Now, let's look at a few custom functions, expire_exported and purge_exported. These functions (written for PostgreSQL) perform the database operations that are required in order to expire hosts and their resources. They both operate on a node-scoped variable named $my_nagios_purge_hosts, which should contain an array of hostnames. If used, this variable should be placed somewhere in your Nagios server's node definition.
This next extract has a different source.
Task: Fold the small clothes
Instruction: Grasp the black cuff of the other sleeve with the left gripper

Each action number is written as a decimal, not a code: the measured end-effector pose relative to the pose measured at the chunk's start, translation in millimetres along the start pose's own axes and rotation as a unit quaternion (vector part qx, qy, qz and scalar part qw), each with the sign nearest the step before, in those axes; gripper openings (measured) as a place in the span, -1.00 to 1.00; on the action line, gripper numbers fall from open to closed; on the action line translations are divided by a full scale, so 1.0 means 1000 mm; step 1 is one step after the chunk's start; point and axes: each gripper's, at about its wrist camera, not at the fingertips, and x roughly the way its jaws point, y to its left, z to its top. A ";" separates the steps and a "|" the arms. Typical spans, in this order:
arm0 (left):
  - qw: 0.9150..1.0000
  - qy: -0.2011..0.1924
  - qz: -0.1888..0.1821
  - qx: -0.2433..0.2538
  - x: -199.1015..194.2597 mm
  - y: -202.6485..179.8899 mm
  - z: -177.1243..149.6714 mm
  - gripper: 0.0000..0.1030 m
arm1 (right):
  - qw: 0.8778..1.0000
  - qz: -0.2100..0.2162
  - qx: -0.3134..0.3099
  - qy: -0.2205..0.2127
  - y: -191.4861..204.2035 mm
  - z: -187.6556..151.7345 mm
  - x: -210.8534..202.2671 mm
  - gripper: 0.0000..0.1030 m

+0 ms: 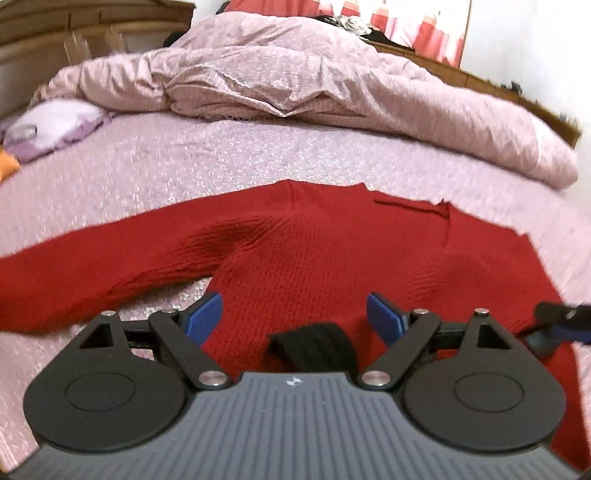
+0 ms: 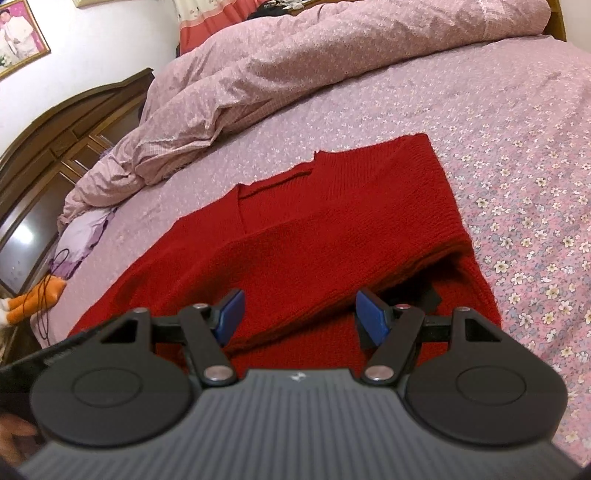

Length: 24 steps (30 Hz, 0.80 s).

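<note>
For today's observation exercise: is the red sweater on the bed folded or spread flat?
Partly folded. The red sweater has one side turned over its body, a doubled edge showing, while in the left view a sleeve lies stretched out.

**A bedroom with a pink bed and dark wood furniture**

A bed sheet (image 2: pixel 517 147) with small flowers covers the bed ahead of the fingers. A crumpled pink duvet (image 1: pixel 295 74) lies far beyond them. Left of the fingers stand a dark wooden headboard (image 2: pixel 66 140) and a lilac pillow (image 1: pixel 55 125). The wall (image 2: pixel 103 37) is white, with a framed picture (image 2: pixel 18 37) and red curtains (image 1: pixel 406 22).
</note>
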 end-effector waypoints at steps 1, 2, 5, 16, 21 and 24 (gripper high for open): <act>1.000 0.001 -0.005 -0.008 -0.002 0.001 -0.002 0.74 | 1.000 -0.001 0.002 0.002 0.000 -0.001 0.002 0.36; 1.000 0.004 -0.009 -0.011 -0.003 0.002 -0.003 0.74 | 1.000 -0.002 0.005 0.003 -0.001 -0.001 0.003 0.36; 1.000 0.020 -0.003 -0.004 0.004 -0.002 -0.011 0.74 | 1.000 -0.004 0.016 0.008 -0.001 -0.003 0.008 0.36; 0.988 0.021 -0.128 -0.087 0.004 0.012 -0.010 0.74 | 1.000 -0.010 0.010 0.012 0.000 -0.003 0.009 0.36; 0.988 0.031 -0.114 -0.102 0.015 0.014 -0.008 0.72 | 1.000 -0.012 0.006 0.018 0.001 -0.002 0.013 0.36; 0.984 0.038 -0.124 -0.119 0.024 0.018 -0.008 0.71 | 1.000 -0.015 -0.008 0.016 0.003 0.004 0.014 0.36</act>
For example:


node corona {
  $my_nagios_purge_hosts = [ 'foo', 'bar', 'baz' ]
  include nagios
}

With this node-scoped variable defined, your (affectionately named) Nagios server will reconfigure itself after dropping all resources for the three hosts mentioned above (Listings 9 and 10).
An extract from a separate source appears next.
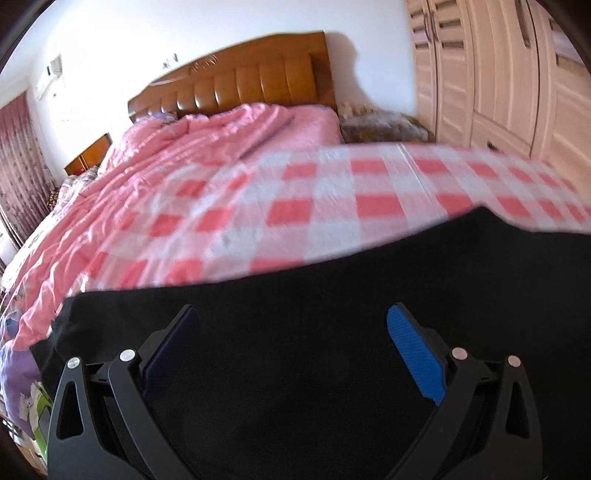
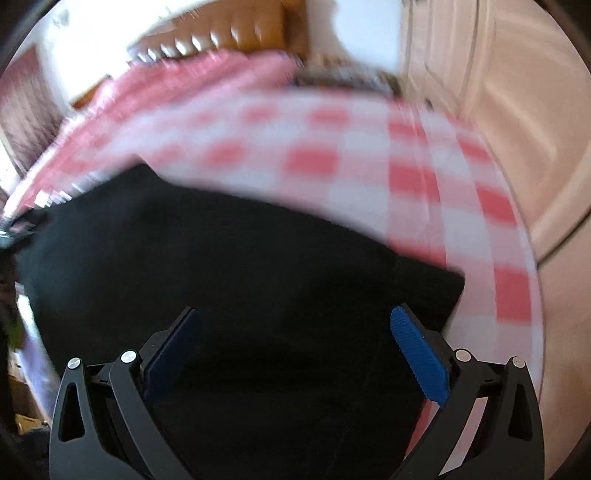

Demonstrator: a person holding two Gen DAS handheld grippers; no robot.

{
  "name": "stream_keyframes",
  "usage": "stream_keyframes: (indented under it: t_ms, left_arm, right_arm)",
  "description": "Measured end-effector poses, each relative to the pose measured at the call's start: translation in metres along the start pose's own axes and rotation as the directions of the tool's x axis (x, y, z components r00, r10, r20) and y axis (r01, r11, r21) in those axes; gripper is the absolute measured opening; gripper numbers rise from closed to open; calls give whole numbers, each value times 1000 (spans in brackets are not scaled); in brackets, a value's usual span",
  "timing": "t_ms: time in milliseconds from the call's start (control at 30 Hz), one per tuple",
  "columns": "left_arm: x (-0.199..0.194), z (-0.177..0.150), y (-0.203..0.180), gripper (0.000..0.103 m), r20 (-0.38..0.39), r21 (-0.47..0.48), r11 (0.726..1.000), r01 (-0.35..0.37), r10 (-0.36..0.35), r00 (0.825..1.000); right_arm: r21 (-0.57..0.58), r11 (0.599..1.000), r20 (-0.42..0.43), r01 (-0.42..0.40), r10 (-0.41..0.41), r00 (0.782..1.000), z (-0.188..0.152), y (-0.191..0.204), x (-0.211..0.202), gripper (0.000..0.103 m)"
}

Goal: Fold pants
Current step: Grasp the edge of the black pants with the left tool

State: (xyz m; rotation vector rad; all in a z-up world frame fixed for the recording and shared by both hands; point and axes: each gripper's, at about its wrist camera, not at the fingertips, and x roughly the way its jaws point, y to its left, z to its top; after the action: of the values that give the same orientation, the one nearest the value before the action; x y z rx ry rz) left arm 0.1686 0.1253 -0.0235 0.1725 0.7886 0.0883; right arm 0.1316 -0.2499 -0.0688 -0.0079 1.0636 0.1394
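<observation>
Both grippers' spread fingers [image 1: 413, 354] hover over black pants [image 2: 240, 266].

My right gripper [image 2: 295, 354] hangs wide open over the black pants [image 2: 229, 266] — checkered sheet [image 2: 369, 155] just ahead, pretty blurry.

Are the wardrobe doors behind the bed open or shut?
Shut. In the left wrist view the wardrobe doors lie flush in one plane with no dark gap between them; the right view is too blurred to confirm.

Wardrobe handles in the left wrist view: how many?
3. Two sit side by side on the louvred doors, one on the door further right. More may lie outside the frame.
</observation>
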Motion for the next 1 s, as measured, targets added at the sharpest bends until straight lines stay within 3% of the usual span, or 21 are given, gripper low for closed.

Listing 9. nagios/lib/puppet/parser/functions/expire_exported.rb


Puppet::Parser::Functions::newfunction(
  :expire_exported,
  :doc => "Sets a host's resources to ensure => 
↪absent as part of a purge work-flow.") do |args|

  require 'rubygems'
  require 'pg'
  require 'puppet'

  raise Puppet::ParseError, "Missing hostname." if args.empty?
  hosts = args.flatten

  begin
    conn = PGconn.open(:dbname => 'puppet', :user => 'postgres')

    hosts.each do |host|
      Puppet.notice("Expiring resources for host: #{host}")
      conn.exec("SELECT id FROM hosts WHERE name = 
↪\'#{host}\'") do |host_id|
        raise "Too many hosts" if host_id.ntuples > 1
        conn.exec("SELECT id FROM param_names WHERE name = 
↪'ensure'") do |param_id|

          conn.exec("SELECT id FROM resources WHERE host_id =
↪#{host_id.values.flatten[0].to_i}") do |results|

            resource_ids = []
            results.each do |row|
              resource_ids << Hash[*row.to_a.flatten]
            end

            resource_ids.each do |resource|
              conn.exec("UPDATE param_values SET VALUE = 
↪'absent' WHERE resource_id = #{resource['id']} AND 
↪param_name_id = #{param_id.values}")
            end
          end
        end
      end
    end
  rescue => e
    Puppet.notice(e.message)
  ensure
    conn.close
  end
end

Listing 10. nagios/lib/puppet/parser/functions/purge_exported.rb


# This function will be used by the exported 
# resources collector (the nagios box)
Puppet::Parser::Functions::newfunction(:purge_exported, 
↪:doc => "delete expired resources.") do |args|

  require 'rubygems'
  require 'pg'
  require 'puppet'

  raise Puppet::ParseError, "Missing hostname." if args.empty?
  hosts = args.flatten

  begin
    conn = PGconn.open(:dbname => 'puppet', :user => 'postgres')

    hosts.each do |host|

      Puppet.notice("Purging expired resources for host: #{host}")
      conn.exec("SELECT id FROM hosts WHERE name = 
↪\'#{host}\'") do |host_id|

        raise "Too many hosts" if host_id.ntuples > 1
        conn.exec("SELECT id FROM resources WHERE host_id =
↪#{host_id.values.flatten[0].to_i}") do |results|

          resource_ids = []
          results.each do |row|
            resource_ids << Hash[*row.to_a.flatten]
          end

          resource_ids.each do |resource|
            conn.exec("DELETE FROM param_values WHERE 
↪resource_id = #{resource['id']}")
            conn.exec("DELETE FROM resources WHERE id = 
↪#{resource['id']}")
          end
        end

        conn.exec("DELETE FROM hosts WHERE id = 
↪#{host_id.values}")
      end
    end
  rescue => e
    Puppet.notice(e.message)
  ensure
    conn.close
  end
end

And, now for the refactored nagios class and related code (Listings 11–14).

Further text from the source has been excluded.